La violación, el trofeo inter pares
Que una líder piquetera elija bailar con un caño como estrategia política y que, luego de un acto por la legalización del aborto, se haya visto un cartel abandonado sobre una estatua de San Martín sugiriendo que el padre de la Patria habría acompañado a abortar, permitiría creer que, aunque de maneras insólitas, se ha instalado un cierto feminismo. Mientras se repite el mantra “yo no soy feminista”, es mayor el acercamiento de las militantes de partidos tradicionales. Asimismo, la multiplicación de estudios de la mujer y la emergencia femenina en lugares de decisión permiten imaginar una situación de deuda saldada. Pero cada una de las páginas de este suplemento revela que no es así.
La gran sombra es aquello que debiera importar por sobre todo y que parece un retorno de lo reprimido de siglos vencidos bajo la forma de la trata de blancas y el femicidio. Lejos de ser temas policiales, éstos están entramados con la alta política. Sin embargo, la teoría feminista es la que ahora puede iluminar las cuestiones entre los sexos, temas entramados con las sociedades y los estados, como en el caso de Las estructuras elementales de la violencia, ensayos sobre género entre la antropología, el psicoanálisis y los derechos humanos (2004), de Rita Segato, que corre la figura de la violación de su par protagonista –victimario/víctima– para apuntar a la fraternidad viril, ese espacio donde la hombría, cristalizada por el estatus patriarcal, da sus pruebas.
Al prestar atención a lo que llama la “violación cruenta”, perpetrada por un sujeto anónimo a una mujer circunstancial y una minoría dentro de las violaciones, Segato, se vuelve al señalado por el prejuicio –negro, inmigrante, marginal– para revelar a través de su testimonio su característica de agresor víctima de un mandato. A través de entrevistas a violadores en la cárcel de Papuda, dio otro sentido al hecho de que gran parte no podía dar cuenta de sus motivaciones: según su expresión, a la manera del “arte por el arte”, las violaciones no tienen por fin la satisfacción a desmedro de la voluntad de la mujer ni por su resistencia, sino que son agresiones por la agresión misma. En el fantasma de violación es fundamental la presencia imaginaria o real del otro hombre o los otros, testigos de una suerte de demostración de virilidad.

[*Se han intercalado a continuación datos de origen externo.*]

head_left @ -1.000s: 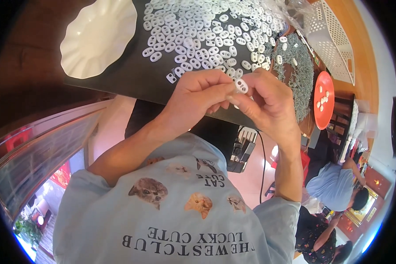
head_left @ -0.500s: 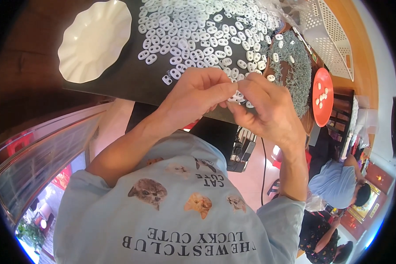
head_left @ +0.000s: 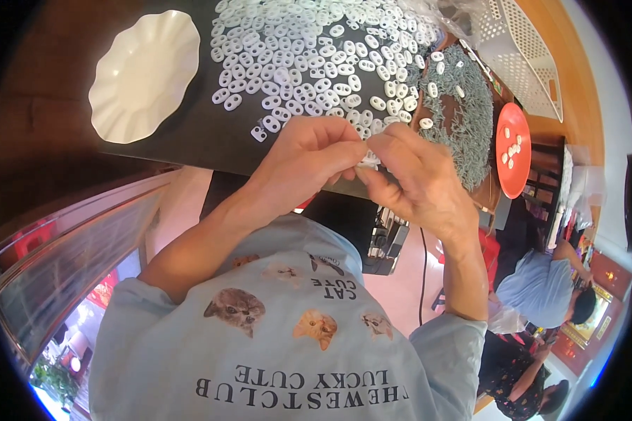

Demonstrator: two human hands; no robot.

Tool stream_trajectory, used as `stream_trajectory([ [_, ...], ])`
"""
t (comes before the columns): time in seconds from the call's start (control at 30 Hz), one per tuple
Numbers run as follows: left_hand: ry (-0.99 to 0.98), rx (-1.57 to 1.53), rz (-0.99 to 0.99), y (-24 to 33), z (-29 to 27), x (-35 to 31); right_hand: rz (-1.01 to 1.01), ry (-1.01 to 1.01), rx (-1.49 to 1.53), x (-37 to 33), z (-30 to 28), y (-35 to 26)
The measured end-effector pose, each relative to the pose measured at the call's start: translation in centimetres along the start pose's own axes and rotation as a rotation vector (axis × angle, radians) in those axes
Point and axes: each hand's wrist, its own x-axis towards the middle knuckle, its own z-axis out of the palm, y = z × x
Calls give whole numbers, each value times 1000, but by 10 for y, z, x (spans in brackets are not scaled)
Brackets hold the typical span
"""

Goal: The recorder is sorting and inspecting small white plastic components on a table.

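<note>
Both my hands meet over the near edge of the dark table, fingertips almost touching. My left hand is closed in a pinch, thumb stretched toward the other hand. My right hand is also closed, its thumb and forefinger bent round a small white oval two-hole piece. The fingers cover most of this piece, so its details are hidden. Just beyond the hands lie many loose white two-hole pieces, spread flat. One single white piece lies apart near my left wrist, with a small dark part at it.
A white scalloped dish stands at the left. On the right are a heap of small grey-green parts, a red plate with several white pieces, and a white perforated basket. Two people are at the lower right.
The view has shifted a little, and both hands sit slightly lower and further left in it. Their pinching pose is nearly the same.
</note>
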Motion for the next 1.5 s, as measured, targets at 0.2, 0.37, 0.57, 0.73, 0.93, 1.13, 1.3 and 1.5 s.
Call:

Funciona como un intento fallido por restaurar una autoridad masculina dañada no tanto real sino estructural, en razón de clase, raza, ausencia de bienes. Segato habla de mandato de violación: “En rigor de verdad, no se trata de que el hombre puede violar, sino de una inversión de esta hipótesis, debe violar, si no por las vías del hecho, sí al menos de manera alegórica, metafórica o en la fantasía. Este abuso estructuralmente previsto, esta usurpación del ser, acto vampírico perpetrado para ser hombre, rehacerse como hombre en detrimento del otro, a expensas de la mujer, en un horizonte de pares, tiene lugar dentro de un doble vínculo: el de los mensajes contradictorios del orden del estatus y el orden contractual, y el inherente a la naturaleza del patriarca, que deber ser autoridad moral y poder al mismo tiempo. El violador no actúa porque tiene poder sino porque debe obtenerlo”.
La hipótesis es lo que le permitió pensar –a través de los crímenes de Ciudad Juárez– el femicidio como un lenguaje donde el agresor comparte con la colectividad el imaginario de género y en que, a través de su acto, se dirige a sus pares para compartir a una mujer como víctima sacrificial y, a la manera de un ritual iniciático que necesita la repetición para confirmárselo.
Si a menudo se considera la herramienta teórica feminista como una adyacencia de la política o uno de sus refinamientos, o de un interés sectorial, la teoría de Segato muestra lo fundamental que puede ser para analizar toda forma de violencia, incluida la del terrorismo de Estado.